Priced rounds: still modern, just later
- Preferred stock financings still happen — they are just no longer the first fundraise for most companies.
- All SAFEs and convertible notes must eventually convert, which requires a priced round.
- Priced round documents are more standardised than they used to be and are available online, though most founders still hire a lawyer for them.
- If a VC offers $5M as your first raise, take the priced round — the SAFE is a default, not a rule.
Dilution: the main risk founders underestimate
- Because SAFE holders are not yet stockholders, it is easy to lose track of how much of the company has been sold.
- The reckoning comes at the priced round when all convertible securities convert simultaneously.
- Track dilution continuously — there is no excuse for being surprised at the cap table.
- Raising in small flexible tranches can create a party round: 25–35 angel investors, each holding small SAFEs, all requiring consent signatures when they convert.
- Investors holding convertible securities — rather than stock — are less engaged; they may offer less strategic help and fewer introductions.
Q&A highlights
- VCs do not view angel SAFE rounds negatively; they signal founder focus and milestone-driven execution.
- Equity crowdfunding (Reg CF) is possible but still in testing phase — no YC company had used it as of this talk.

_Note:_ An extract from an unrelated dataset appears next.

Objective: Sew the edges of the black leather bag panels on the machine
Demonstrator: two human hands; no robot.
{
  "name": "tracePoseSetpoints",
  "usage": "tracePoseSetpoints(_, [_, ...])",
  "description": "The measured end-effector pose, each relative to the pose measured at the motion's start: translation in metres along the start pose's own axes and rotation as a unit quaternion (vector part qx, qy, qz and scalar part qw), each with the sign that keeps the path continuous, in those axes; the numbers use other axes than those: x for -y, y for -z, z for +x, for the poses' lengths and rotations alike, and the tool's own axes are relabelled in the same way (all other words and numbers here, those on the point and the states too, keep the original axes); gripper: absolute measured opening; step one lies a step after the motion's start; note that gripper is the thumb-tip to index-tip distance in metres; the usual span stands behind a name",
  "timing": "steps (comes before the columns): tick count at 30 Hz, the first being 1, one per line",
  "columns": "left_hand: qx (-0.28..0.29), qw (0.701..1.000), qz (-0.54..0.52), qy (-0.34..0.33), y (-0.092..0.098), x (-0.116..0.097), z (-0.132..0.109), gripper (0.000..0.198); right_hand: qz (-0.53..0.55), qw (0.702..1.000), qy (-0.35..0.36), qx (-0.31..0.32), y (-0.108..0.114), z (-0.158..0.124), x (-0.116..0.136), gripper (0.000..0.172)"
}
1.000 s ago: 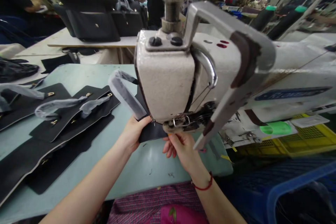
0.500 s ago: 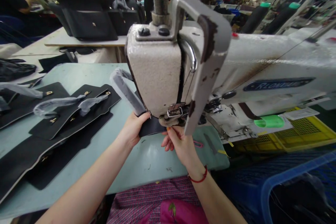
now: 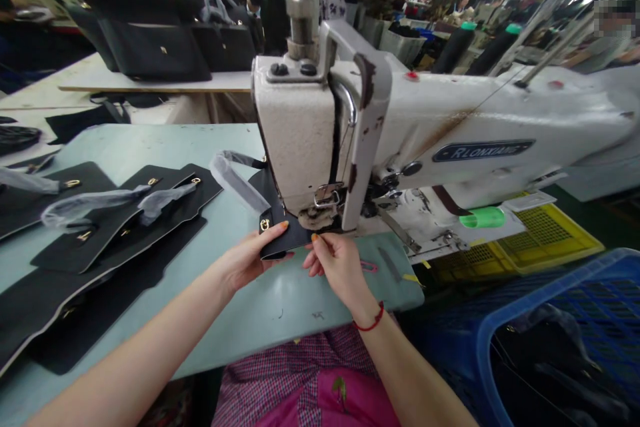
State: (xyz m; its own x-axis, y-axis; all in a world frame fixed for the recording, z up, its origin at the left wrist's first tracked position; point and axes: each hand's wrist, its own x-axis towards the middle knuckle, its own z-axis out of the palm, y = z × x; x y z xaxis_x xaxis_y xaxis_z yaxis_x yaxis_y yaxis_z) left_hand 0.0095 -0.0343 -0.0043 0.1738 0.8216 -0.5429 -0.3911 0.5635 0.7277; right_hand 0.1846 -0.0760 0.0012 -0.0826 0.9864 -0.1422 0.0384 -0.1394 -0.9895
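Observation:
A black bag panel (image 3: 273,203) lies partly under the head of a white sewing machine (image 3: 297,127). It carries gold hardware and a handle (image 3: 240,183) wrapped in clear plastic. My left hand (image 3: 255,257) grips the panel's near left corner, thumb on top and fingers underneath. At the front edge, close below the presser foot, my right hand (image 3: 335,260) pinches the panel between thumb and forefinger, its other fingers curled. The machine head hides the panel's far right part and the needle point.
Several black panels (image 3: 115,240) with wrapped handles overlap on the pale green tabletop (image 3: 235,320). Pink snips (image 3: 369,267) lie right of my right hand. A blue basket (image 3: 483,353) holds more black pieces. Yellow crates (image 3: 550,230) stand below the machine; finished-looking black bags (image 3: 150,47) sit behind.
My left hand has shifted its hold, uncovering the gold hardware at the panel's near corner. More of the panel shows left of the machine head. My right hand stays by the presser foot.

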Motion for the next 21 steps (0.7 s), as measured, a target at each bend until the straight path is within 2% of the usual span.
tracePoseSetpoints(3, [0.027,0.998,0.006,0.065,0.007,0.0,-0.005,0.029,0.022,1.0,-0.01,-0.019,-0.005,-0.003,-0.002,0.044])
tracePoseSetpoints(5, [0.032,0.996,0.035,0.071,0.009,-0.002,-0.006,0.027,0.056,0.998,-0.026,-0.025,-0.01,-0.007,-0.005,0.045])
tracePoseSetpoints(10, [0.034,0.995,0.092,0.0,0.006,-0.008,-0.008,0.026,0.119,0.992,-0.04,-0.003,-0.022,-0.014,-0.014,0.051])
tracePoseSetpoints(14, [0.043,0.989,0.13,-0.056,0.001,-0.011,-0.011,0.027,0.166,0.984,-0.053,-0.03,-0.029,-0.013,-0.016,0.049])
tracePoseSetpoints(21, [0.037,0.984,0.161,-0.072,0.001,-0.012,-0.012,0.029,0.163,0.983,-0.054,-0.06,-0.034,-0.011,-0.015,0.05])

- If a SAFE never converts (company never raises again, never sells, never goes public), investors have no automatic recourse — this is a deliberate simplicity trade-off, not an oversight.
- A SAFE is not the right instrument for equity-for-services arrangements; use founder-style stock grants instead.
- Geographic note: SAFE and convertible security norms are dominant on the West Coast but less familiar to East Coast angels — expect some investor education.